As a professor of classical studies at William & Mary, I came a-cropper of no small number of students on the right for not discussing Christian ethics in courses in Plato or Aristotle. One student became extremely exercised when I delivered a failing grade to him because the paper he submitted, which was supposed to be a critique of one of the Enneads of the Neo-Platonist Plotinus, dealt solely with the superiority of Christian doctrine to Greek philosophy in general.

 

The fact is that what Horowitz and Landes propose is not diversity – for that can well be achieved by a careful choice of courses – but an insidious and intrusive insinuation into every classroom for the sake, not of academic excellence, but political purity.  In so doing, they open up what should be the freedom of every professor to present his material as he sees fit to a mockery of the academic process and an invitation to utter silliness.

 

As one Virginia Military Institute professor wrote to the Staunton News Leader in response to Landes’ proposal, “At a school whose mission statement includes the promotion of American democracy, would each of us now always have to show the advantages of monarchy, anarchy, theocracy, fascism and communism?”  If Landes has his way, the answer is  probably yes.  

 

Let’s be clear.
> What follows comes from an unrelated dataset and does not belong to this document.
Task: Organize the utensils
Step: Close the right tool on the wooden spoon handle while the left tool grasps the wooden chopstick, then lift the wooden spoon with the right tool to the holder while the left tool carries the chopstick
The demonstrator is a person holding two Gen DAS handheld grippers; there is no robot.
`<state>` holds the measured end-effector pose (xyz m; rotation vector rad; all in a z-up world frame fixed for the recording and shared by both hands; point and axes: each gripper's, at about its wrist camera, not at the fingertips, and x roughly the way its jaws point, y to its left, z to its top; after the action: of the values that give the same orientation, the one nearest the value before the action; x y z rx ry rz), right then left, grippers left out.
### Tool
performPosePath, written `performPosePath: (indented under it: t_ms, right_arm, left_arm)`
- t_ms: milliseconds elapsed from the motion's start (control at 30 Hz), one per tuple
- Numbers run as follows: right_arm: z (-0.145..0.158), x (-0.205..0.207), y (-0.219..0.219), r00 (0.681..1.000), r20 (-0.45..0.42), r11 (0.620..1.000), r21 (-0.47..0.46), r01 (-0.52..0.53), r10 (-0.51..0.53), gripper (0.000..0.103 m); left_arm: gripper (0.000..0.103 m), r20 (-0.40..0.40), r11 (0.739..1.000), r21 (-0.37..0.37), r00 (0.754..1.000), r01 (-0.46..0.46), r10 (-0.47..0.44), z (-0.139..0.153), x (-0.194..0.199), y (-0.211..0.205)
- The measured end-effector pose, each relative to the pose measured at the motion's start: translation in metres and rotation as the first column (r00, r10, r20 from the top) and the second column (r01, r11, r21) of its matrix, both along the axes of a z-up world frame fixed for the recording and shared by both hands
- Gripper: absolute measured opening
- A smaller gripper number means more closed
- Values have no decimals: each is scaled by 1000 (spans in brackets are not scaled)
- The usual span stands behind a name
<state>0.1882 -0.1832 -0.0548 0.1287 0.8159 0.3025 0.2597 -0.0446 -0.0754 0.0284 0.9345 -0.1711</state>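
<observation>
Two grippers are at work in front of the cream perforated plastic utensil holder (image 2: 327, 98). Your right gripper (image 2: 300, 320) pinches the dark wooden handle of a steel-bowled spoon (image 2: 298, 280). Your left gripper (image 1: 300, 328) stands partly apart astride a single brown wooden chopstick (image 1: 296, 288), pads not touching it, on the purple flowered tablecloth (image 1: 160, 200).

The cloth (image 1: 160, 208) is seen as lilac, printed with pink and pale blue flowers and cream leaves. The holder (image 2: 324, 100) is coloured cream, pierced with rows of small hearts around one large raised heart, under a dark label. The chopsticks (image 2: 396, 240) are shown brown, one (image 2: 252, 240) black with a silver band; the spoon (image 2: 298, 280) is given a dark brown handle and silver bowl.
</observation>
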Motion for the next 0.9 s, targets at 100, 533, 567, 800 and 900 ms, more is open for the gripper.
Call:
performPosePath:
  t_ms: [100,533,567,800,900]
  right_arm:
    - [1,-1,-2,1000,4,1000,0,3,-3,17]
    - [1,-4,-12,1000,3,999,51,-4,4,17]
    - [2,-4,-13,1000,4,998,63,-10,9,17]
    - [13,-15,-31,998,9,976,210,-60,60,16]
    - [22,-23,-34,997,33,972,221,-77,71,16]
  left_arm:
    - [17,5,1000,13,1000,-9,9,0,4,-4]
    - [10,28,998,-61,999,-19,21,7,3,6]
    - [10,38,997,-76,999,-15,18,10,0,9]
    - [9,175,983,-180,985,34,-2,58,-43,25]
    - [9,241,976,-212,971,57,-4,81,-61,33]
There is no room in any classroom for an instructor who mocks or grades students on the basis of their religious or political beliefs. Nor should there be a limit on debate or discussion as long as it pertains to the subject being taught.

 

On the other hand, to leave charges of political or religious bias solely in the hands of politically motivated students is foolishly absurd.

 

While on its surface the proposal of Landes sounds reasonable, there is a subliminal political and religious agenda at work here that is abhorrent to anyone who believes in academic freedom. But what makes it totally unacceptable is the fact that the bill is based on an unproved, fallacious assumption believed by no one but right wing political zealots.